Il soupira. « Vous auriez dû pleurer. » Les Qarthiens avaient la larme d’autant plus fréquente et facile qu’elle estampillait à leurs yeux l’homme civilisé. « Et ceux que nous avions achetés, qu’ont-ils dit ?

— Mathos rien. Wendello a vanté mon éloquence. Et, après m’avoir déboutée comme tous ses pairs, le Délicat s’est répandu en pleurs.

— Las, las, quelle perfidie de sa part. » Sans faire lui-même partie des Impollus, Xaro lui avait indiqué qui d’entre eux corrompre et à quel prix. « Pleurez, pleurez sur la déloyauté des hommes. »

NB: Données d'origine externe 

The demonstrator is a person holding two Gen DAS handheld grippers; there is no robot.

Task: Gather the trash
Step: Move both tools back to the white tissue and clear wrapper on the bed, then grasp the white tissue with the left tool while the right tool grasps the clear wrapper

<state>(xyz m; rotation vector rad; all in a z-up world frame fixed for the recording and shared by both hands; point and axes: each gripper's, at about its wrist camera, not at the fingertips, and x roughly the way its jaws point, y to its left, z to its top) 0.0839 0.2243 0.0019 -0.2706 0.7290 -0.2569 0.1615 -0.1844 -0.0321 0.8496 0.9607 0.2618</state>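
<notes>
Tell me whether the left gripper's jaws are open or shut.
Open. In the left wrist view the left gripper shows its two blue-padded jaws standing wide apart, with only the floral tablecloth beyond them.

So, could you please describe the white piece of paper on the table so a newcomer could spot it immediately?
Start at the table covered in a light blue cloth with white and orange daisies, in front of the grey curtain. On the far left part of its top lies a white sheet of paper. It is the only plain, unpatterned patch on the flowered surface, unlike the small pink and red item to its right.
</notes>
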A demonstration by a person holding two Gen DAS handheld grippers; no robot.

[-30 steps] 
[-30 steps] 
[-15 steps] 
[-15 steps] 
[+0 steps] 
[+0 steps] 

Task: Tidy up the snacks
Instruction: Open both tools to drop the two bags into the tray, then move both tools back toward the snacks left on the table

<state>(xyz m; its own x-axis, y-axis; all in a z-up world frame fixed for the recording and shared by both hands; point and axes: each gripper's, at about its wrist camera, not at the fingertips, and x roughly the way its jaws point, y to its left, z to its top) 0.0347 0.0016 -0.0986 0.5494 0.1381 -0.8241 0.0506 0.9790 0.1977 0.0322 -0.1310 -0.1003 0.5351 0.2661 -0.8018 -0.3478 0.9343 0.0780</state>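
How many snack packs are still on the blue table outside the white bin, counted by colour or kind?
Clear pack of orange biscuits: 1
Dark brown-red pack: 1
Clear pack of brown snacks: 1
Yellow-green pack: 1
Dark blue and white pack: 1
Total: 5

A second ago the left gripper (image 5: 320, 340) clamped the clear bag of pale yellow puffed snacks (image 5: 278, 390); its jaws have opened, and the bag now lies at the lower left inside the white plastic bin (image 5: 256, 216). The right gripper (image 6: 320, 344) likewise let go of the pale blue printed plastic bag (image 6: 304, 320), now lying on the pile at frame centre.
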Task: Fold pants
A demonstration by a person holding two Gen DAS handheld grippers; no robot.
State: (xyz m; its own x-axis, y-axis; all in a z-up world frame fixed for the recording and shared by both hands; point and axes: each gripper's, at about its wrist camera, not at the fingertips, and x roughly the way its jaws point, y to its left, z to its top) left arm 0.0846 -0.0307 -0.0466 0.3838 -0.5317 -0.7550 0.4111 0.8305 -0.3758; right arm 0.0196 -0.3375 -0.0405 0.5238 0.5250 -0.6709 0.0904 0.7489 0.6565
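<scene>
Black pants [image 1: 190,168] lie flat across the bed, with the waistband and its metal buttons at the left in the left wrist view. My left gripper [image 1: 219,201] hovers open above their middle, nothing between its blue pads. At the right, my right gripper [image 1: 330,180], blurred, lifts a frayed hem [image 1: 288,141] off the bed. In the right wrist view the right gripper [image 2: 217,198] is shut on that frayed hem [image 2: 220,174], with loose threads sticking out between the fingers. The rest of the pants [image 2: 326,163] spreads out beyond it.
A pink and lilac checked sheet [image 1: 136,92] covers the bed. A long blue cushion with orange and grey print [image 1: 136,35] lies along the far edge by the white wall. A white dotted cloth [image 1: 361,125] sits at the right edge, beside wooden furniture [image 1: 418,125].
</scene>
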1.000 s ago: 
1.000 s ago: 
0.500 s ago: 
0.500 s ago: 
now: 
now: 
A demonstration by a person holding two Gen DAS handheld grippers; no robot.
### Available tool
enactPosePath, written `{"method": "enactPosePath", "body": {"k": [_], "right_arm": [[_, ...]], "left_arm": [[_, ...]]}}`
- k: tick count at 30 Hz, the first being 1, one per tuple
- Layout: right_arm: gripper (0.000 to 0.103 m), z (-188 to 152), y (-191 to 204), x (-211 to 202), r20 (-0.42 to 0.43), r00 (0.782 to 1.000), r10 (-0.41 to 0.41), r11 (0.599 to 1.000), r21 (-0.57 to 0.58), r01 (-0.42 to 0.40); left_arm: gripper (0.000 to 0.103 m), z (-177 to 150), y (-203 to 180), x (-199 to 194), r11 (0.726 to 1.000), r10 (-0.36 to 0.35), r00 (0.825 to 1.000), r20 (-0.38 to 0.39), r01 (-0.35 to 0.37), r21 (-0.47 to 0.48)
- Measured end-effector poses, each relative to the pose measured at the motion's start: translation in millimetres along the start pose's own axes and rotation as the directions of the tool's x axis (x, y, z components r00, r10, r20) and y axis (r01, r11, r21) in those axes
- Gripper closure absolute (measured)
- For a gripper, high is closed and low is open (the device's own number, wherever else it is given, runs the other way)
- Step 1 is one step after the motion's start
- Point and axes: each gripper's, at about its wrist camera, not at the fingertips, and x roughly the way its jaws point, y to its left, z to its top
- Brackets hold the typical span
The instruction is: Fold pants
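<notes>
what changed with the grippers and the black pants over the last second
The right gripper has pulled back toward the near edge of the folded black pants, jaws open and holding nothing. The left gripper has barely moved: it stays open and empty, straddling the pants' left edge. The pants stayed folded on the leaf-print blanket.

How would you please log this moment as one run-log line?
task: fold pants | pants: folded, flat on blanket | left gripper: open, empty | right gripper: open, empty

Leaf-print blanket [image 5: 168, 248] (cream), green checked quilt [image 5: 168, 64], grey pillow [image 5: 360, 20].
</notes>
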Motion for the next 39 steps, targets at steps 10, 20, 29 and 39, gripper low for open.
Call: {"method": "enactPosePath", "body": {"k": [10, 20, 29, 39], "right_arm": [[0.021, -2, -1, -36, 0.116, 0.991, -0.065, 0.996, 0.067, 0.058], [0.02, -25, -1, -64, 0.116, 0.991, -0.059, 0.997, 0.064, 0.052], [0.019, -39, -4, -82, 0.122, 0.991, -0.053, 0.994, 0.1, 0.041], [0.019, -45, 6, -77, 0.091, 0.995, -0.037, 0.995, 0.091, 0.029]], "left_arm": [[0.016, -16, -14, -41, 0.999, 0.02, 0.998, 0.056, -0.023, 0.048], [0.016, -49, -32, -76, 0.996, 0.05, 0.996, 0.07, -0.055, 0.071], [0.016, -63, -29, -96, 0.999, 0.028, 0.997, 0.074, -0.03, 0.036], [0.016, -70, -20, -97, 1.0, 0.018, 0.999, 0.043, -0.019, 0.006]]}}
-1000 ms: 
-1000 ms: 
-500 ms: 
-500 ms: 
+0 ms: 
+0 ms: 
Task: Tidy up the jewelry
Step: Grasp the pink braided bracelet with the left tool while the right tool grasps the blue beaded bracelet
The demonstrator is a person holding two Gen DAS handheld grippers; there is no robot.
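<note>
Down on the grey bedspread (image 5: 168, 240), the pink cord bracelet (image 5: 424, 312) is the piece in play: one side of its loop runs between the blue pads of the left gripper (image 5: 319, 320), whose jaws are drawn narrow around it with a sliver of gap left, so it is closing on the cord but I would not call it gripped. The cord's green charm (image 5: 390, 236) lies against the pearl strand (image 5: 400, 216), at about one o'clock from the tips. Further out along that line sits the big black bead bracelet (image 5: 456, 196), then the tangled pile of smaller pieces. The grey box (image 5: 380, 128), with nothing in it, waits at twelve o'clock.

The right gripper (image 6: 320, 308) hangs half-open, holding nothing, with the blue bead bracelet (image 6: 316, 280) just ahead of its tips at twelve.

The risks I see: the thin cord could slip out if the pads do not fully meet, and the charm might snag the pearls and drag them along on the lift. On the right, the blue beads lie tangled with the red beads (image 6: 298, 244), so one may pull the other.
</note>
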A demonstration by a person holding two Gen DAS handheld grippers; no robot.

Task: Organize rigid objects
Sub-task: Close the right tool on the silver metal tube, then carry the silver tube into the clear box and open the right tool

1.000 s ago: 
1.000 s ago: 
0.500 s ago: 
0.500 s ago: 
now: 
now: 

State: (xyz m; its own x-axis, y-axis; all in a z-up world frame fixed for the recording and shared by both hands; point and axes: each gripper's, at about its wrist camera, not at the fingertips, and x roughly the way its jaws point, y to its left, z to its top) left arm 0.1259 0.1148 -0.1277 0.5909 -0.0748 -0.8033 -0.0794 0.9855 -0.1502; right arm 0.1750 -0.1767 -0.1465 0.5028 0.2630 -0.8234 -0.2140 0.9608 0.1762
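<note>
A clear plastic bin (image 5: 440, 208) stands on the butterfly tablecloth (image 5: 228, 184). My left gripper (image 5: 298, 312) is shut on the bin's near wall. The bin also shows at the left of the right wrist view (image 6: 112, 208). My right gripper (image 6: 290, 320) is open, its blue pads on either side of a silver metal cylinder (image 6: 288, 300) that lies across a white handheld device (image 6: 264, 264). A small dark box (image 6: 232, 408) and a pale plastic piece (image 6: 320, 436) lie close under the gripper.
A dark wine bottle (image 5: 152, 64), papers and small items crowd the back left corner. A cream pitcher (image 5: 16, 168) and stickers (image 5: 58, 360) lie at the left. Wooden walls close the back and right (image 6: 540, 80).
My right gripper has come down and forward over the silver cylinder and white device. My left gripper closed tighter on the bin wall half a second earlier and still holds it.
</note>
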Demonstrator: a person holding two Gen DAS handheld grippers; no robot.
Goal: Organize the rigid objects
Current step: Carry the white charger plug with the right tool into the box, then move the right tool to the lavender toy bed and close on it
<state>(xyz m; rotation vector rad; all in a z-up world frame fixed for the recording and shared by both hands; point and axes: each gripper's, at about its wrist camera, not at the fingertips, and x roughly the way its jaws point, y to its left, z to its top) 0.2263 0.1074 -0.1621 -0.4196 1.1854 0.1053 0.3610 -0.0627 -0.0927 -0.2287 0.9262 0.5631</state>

Elle eût plus volontiers pleuré son or. Les sommes glissées à Mathos Mallarawan, Wendello Qar Deeth et Egon Emeros le Délicat lui auraient permis d’acheter un navire ou d’engager une bonne vingtaine de spadassins. « Et si j’envoyais ser Jorah exiger que me soient rendus mes présents ? suggéra-t-elle.

— Et si quelque Navré s’introduisait dans mon palais, une de ces nuits, pour vous tuer durant votre sommeil ? » riposta Xaro. Membres d’une vénérable guilde d’assassins sacrés, les Navrés s’étaient valu ce nom par leur habitude de chuchoter : « Tellement navré… », à leurs victimes avant de les trucider. La politesse était la première vertu des Qarthiens. « On dit de manière fort pertinente qu’il est plus aisé de traire la vache en pierre de Faros que de soutirer de l’or aux Impollus. »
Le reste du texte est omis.